PROBLEM DESCRIPTION: Only the lines below from the one that contains "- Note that" through the one that contains "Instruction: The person" should appear in your answer, exact and without pictures.

SOURCE MATERIAL:
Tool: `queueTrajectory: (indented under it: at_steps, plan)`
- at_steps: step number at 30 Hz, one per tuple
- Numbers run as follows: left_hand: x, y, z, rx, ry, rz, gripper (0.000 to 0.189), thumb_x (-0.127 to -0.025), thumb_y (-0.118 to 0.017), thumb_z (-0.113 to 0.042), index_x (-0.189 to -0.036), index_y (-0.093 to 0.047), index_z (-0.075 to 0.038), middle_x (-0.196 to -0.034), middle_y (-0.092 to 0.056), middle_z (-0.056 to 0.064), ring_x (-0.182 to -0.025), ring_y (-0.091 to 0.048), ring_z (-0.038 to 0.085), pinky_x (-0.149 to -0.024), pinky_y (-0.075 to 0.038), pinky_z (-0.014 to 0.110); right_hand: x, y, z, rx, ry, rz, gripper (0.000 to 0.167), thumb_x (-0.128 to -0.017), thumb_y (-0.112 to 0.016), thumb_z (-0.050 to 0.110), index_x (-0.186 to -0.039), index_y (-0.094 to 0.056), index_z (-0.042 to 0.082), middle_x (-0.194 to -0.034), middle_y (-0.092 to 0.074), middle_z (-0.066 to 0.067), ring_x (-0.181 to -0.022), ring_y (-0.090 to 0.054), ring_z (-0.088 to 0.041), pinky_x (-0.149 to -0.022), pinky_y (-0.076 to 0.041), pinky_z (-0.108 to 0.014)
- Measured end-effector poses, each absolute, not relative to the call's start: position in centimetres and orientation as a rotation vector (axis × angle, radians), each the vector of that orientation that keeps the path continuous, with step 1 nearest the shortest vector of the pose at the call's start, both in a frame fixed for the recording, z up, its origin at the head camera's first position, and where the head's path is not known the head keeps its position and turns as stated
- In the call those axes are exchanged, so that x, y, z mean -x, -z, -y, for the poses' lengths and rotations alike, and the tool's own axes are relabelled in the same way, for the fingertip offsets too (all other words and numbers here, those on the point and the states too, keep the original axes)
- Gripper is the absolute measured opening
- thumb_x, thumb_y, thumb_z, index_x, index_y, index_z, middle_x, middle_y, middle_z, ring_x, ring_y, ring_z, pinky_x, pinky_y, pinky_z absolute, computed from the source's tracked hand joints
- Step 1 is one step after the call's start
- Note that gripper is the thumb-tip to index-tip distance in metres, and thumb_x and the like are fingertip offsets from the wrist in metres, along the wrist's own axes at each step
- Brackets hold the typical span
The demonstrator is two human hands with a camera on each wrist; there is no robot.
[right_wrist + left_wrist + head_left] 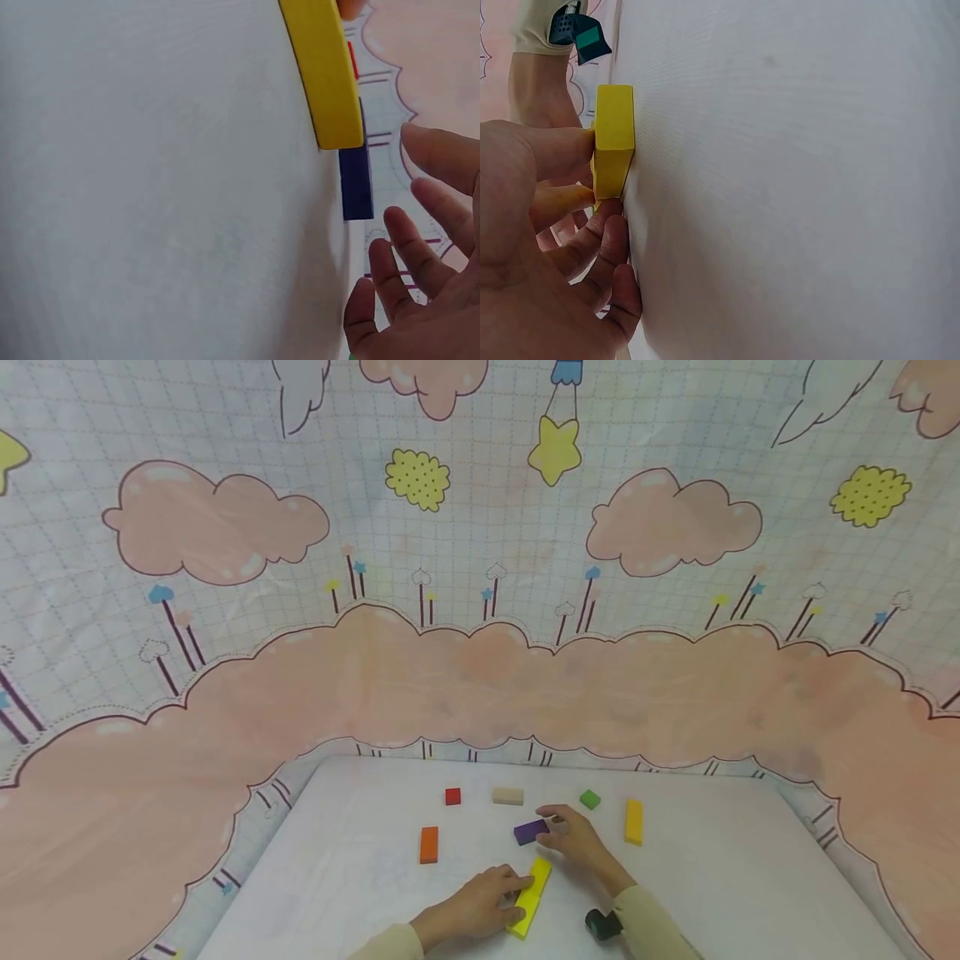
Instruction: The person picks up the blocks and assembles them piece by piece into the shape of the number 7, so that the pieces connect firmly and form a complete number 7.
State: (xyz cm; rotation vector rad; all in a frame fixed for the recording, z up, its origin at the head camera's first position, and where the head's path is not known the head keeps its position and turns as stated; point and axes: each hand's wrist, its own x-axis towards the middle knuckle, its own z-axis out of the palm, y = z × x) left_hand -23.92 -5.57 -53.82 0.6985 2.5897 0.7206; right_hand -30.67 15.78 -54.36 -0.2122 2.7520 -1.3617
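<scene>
My left hand (480, 903) grips a long yellow block (531, 900) lying aslant on the white table, thumb and index finger on it. In the left wrist view the thumb and fingers of the left hand (562, 202) meet the edges of the yellow block (615, 120). My right hand (577, 842) hovers beside a purple block (530, 832), fingers spread around its right end. In the right wrist view the right hand (427, 262) stands apart from the dark purple block (356, 180), which is partly covered by the yellow block (326, 82).
Behind the hands lie a red block (453, 797), a beige block (508, 796) and a green block (590, 799). An orange block (429, 845) is at the left, an amber block (633, 822) at the right. A patterned cloth (480, 685) rises behind the table (720, 860).
</scene>
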Motion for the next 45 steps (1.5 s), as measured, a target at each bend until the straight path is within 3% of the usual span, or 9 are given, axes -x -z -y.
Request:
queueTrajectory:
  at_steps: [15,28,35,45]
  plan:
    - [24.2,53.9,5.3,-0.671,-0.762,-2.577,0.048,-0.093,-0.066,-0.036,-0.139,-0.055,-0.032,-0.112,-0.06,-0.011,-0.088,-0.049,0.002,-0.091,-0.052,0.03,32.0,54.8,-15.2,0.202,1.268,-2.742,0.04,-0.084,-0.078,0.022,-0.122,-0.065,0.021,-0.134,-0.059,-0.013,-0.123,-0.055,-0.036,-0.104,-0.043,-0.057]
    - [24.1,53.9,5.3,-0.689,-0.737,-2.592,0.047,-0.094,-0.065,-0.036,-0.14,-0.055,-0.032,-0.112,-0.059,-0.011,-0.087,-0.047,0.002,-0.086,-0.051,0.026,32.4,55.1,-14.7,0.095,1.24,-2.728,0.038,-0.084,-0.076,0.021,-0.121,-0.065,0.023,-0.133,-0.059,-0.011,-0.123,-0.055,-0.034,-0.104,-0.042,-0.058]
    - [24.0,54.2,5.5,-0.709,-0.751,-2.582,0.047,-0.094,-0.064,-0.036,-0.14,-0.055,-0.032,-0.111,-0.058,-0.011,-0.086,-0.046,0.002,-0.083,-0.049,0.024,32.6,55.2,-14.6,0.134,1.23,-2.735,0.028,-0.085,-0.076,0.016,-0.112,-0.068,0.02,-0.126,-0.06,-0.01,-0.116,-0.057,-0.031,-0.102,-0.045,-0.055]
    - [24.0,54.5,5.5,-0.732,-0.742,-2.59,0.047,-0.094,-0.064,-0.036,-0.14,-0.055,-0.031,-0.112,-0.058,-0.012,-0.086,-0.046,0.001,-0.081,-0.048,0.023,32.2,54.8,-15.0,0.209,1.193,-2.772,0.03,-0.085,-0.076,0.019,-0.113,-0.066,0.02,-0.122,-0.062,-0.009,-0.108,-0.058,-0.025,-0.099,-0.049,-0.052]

OUTPUT FOR THIS TASK:
- Note that gripper is the thumb-tip to index-tip distance in metres, and thumb_x and the like are fingertip offsets from the wrist in metres, along the wrist's own axes at each step
- Brackets hold the typical span
The demonstrator is two human hands with a camera on each wrist; there is no robot.
[right_wrist + left_wrist + head_left] 
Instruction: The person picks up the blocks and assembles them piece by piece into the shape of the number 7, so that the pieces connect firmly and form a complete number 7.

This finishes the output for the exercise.